Selection type stabilizing directional disruptive
mean trait value no change change no change trait variance decreases usually no change increases
• This form of selection occurs when intermediate phenotypes have a higher fitness that extreme phenotypes.
• In fact, uncommon phenotypes may be eliminated
• Under stabilizing selection, the mean value of a trait is unaffected but trait variance is reduced
• Directional selection occurs when an extreme phenotype has higher fitness than other phenotypes.

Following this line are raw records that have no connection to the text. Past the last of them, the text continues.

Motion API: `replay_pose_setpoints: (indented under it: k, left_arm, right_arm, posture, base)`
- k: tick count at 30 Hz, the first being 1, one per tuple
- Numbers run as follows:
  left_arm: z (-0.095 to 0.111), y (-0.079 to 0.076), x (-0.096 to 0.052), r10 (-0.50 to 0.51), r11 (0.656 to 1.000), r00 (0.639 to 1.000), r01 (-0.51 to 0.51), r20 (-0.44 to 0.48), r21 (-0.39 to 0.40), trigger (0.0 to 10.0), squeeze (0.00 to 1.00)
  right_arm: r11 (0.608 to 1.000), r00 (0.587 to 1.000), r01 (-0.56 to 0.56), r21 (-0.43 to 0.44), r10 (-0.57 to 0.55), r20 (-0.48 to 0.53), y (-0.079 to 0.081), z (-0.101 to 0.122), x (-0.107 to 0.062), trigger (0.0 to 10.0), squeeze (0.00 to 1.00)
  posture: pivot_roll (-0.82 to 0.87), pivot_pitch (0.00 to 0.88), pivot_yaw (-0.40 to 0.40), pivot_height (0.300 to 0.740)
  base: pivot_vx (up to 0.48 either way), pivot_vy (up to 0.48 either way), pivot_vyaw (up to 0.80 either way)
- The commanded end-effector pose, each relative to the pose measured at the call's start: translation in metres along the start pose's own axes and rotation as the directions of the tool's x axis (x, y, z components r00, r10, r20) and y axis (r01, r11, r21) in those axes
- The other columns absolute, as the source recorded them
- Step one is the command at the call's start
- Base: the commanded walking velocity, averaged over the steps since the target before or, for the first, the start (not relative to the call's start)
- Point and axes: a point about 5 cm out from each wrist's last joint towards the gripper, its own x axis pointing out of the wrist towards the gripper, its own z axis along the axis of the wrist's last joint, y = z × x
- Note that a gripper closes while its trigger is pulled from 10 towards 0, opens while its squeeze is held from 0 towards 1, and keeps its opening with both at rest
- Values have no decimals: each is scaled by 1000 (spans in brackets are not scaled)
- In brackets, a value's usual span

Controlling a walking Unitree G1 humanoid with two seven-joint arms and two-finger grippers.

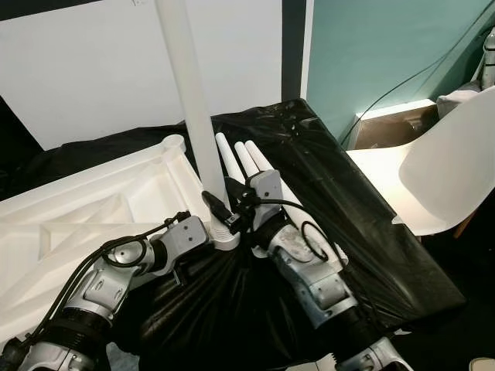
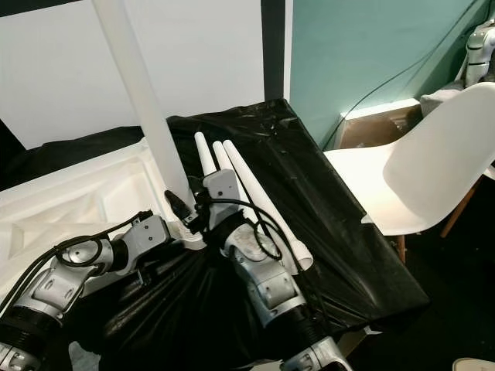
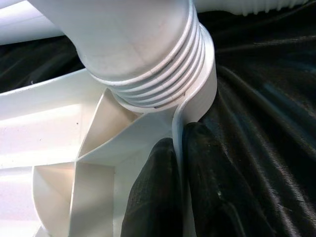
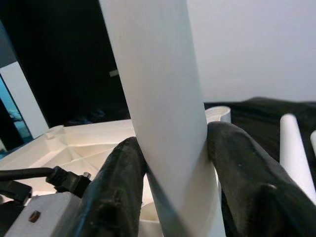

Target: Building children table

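The upright white leg runs off the frame's top edge.

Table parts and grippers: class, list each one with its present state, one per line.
Standing leg: upright, threaded end in the corner socket.
Table top: upside down, ribs showing.
Spare legs: three, lying on black sheet.
Left gripper: shut on socket wall.
Right gripper: shut around the standing leg.

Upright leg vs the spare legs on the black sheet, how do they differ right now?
Pose: the upright leg stands on end; the three spare legs lie flat, side by side.
Seating: the upright leg's threaded end sits in a corner socket of the tabletop; the spare legs lie loose on the black sheet.
Grip: the right gripper clamps the upright leg; the left gripper pinches the socket wall.
Shared: white, round, tapered.
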Motion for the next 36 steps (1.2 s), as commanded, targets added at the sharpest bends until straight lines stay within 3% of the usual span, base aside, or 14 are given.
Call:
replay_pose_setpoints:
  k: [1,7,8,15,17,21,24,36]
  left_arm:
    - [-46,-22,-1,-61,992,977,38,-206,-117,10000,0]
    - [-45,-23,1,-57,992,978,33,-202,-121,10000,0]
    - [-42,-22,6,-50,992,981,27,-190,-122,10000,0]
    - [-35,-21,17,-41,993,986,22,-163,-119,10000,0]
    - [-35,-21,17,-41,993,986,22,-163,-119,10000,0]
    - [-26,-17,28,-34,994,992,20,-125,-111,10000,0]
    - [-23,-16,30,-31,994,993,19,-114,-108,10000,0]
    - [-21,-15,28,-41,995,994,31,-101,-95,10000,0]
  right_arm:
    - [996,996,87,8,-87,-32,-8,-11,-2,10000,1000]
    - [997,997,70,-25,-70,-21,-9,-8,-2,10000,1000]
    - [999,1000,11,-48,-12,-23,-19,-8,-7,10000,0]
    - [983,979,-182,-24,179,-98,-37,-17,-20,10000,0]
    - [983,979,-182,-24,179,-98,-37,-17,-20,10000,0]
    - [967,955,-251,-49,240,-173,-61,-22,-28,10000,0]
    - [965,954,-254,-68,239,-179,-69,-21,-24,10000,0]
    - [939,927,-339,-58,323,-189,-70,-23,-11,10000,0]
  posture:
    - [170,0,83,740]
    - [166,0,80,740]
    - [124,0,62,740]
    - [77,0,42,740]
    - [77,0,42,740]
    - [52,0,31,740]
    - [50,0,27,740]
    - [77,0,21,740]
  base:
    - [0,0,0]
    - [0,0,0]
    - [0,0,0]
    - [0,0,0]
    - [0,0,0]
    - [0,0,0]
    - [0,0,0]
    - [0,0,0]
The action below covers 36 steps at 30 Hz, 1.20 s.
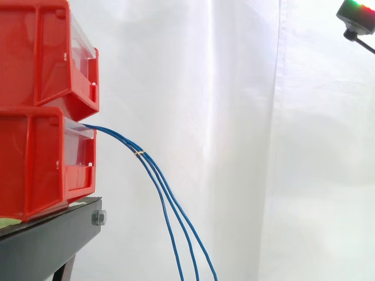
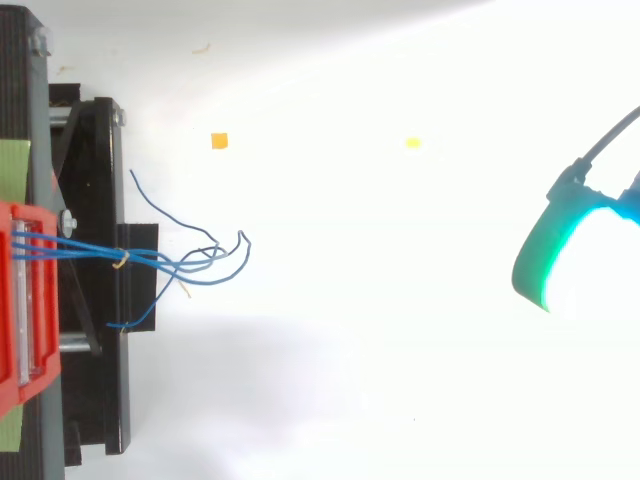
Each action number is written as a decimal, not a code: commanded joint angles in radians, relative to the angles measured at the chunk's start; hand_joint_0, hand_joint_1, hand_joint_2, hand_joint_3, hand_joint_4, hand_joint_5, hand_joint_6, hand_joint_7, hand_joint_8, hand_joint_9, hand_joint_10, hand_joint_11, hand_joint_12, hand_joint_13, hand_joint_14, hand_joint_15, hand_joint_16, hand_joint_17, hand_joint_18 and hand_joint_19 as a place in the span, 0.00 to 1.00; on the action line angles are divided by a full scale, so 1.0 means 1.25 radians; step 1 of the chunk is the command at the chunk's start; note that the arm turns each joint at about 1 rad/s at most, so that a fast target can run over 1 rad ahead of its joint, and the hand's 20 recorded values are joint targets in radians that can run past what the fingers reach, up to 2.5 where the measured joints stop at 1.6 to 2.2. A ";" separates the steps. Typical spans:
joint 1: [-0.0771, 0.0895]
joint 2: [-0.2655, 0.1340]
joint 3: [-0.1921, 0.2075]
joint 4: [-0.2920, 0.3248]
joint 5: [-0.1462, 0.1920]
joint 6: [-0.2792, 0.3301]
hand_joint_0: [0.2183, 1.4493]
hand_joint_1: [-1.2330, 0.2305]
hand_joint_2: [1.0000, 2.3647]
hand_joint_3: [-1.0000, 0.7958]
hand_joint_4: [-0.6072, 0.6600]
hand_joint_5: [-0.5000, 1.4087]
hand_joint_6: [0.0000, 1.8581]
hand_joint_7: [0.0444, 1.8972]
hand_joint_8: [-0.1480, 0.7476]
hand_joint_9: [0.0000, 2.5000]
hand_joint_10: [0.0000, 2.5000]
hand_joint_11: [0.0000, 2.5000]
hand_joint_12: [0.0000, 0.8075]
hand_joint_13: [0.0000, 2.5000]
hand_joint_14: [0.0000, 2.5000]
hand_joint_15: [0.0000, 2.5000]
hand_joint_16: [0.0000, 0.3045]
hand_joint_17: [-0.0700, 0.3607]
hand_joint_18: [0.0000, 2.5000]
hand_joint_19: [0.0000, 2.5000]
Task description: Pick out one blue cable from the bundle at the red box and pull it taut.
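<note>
Side view, cables: three blue cables point(image 1: 155, 175) are coming out of the front of the lower red bin point(image 1: 35, 164) and are drooping slack toward 5 o'clock, running off the bottom edge.
Side view, tie: a small pale tie point(image 1: 139, 153) is binding the strands together just beyond the bin's front; below it they are spreading slightly apart.
Top view, cables: the same bundle is leaving the bin at 9 o'clock and heading toward 3 o'clock, and past the tie its loose ends are curling in several directions over the white surface.
Bins: the lower red bin is carrying an upper red bin point(image 1: 47, 52) stacked on it, and both are sitting on the black stand point(image 1: 47, 240).
Stand: a bolt point(image 1: 98, 218) is showing on its front edge, and a strip of green tape point(image 2: 14, 160) is lying on it at the view's 9 o'clock edge.
Hand: the hand point(image 2: 545, 255) is glowing green and cyan at 3 o'clock in the top view, and is sitting at the 1 o'clock corner of the side view, well apart from the cables and touching nothing.
Hand state: I cannot tell whether it is released or clenched.
Surroundings: a white curtain point(image 1: 234, 117) is hanging behind the work; an orange scrap point(image 2: 219, 141) and a yellow scrap point(image 2: 413, 143) are lying toward 12 o'clock of the cable ends.
</note>
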 commanded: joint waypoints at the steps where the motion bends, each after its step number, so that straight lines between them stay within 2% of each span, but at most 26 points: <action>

• It is usually in response to new environmental conditions
• Under directional selection, the mean value of the trait is affected and trait variance is often not affected.
• Disruptive selection occurs when intermediate phenotypes are of lower fitness than extreme phenotypes.
• Under disruptive selection, the mean value of the trait remains the same, but trait variance increases.